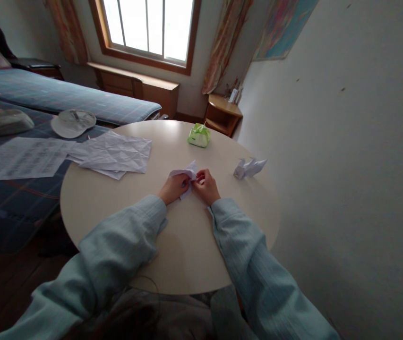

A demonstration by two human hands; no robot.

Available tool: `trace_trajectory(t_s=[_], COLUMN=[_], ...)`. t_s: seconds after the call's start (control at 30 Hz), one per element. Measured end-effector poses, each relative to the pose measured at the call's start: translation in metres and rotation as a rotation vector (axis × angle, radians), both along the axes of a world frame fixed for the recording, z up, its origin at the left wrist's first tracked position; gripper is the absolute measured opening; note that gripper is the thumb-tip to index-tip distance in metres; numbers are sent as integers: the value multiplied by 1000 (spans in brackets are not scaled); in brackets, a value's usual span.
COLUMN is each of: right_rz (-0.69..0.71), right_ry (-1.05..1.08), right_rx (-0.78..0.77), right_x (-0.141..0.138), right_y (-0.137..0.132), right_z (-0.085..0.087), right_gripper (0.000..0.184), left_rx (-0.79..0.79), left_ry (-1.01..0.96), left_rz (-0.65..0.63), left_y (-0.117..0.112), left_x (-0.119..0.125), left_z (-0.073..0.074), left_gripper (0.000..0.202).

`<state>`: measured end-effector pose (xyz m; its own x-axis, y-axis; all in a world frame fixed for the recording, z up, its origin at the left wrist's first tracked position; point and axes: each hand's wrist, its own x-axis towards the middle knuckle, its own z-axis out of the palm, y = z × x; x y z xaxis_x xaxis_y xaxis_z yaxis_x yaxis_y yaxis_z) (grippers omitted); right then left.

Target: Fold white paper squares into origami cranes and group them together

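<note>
My wrinkled, pale blue-green sleeves (254,250) run up to my left hand (173,188) and right hand (206,187), both pinching a thin, folded white paper (189,171) over the middle of the smooth, round cream table (187,259). Creased sheets (118,151) lie leftward, an angular paper figure (249,168) rightward, a glossy green packet (199,136) beyond. A plaid bed (13,208) stands left, a wood-framed window (148,28) ahead.

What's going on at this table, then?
A person's left hand and right hand hold a folded white paper above the round table; the fingers partly hide its shape. A folded paper figure stands to the right, creased sheets lie to the left, and a green packet sits beyond the hands.
</note>
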<state>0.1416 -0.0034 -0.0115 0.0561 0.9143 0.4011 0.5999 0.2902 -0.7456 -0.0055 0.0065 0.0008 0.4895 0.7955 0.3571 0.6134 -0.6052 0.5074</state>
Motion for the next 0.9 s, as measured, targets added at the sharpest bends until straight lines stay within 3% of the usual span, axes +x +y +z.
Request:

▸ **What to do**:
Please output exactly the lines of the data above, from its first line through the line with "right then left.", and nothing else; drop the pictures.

▸ **Output of the task**:
A demonstration by two human hands; no robot.

Available tool: `trace_trajectory(t_s=[_], COLUMN=[_], ...)`. t_s: seconds after the call's start (control at 30 Hz), one per element. Measured end-effector poses, each relative to the pose measured at the call's start: translation in metres and rotation as a rotation vector (axis × angle, radians), both along the axes of a world frame fixed for the recording, z up, its origin at the left wrist's first tracked position; gripper is the absolute measured opening; note that gripper is the thumb-tip to index-tip distance in metres; numbers are sent as integers: the value multiplied by 1000 (spans in brackets are not scaled); in brackets, a value's usual span.
COLUMN is each of: right_rz (-0.69..0.71), right_ry (-1.05..1.08), right_rx (-0.78..0.77), right_x (-0.141..0.138), right_y (-0.137..0.132), right_z (-0.085..0.087), right_gripper (0.000..0.184), left_rx (-0.79..0.79), left_ry (-1.01..0.96), left_rz (-0.65..0.63), left_y (-0.117..0.112), left_x (-0.119..0.125), left_z (-0.073..0.074), left_gripper (0.000..0.202).

`<state>`: measured end-effector pose (xyz m; its own x-axis, y-axis; all in a world frame fixed for the recording, z up, its origin at the left wrist's first tracked position; point and axes: each hand's wrist, its own x-axis towards the middle knuckle, its own z-axis out of the palm, y = z × x; x y z xaxis_x xaxis_y xaxis_z yaxis_x yaxis_y yaxis_z) (grippers omitted); right then left.

The exercise is complete as it stands.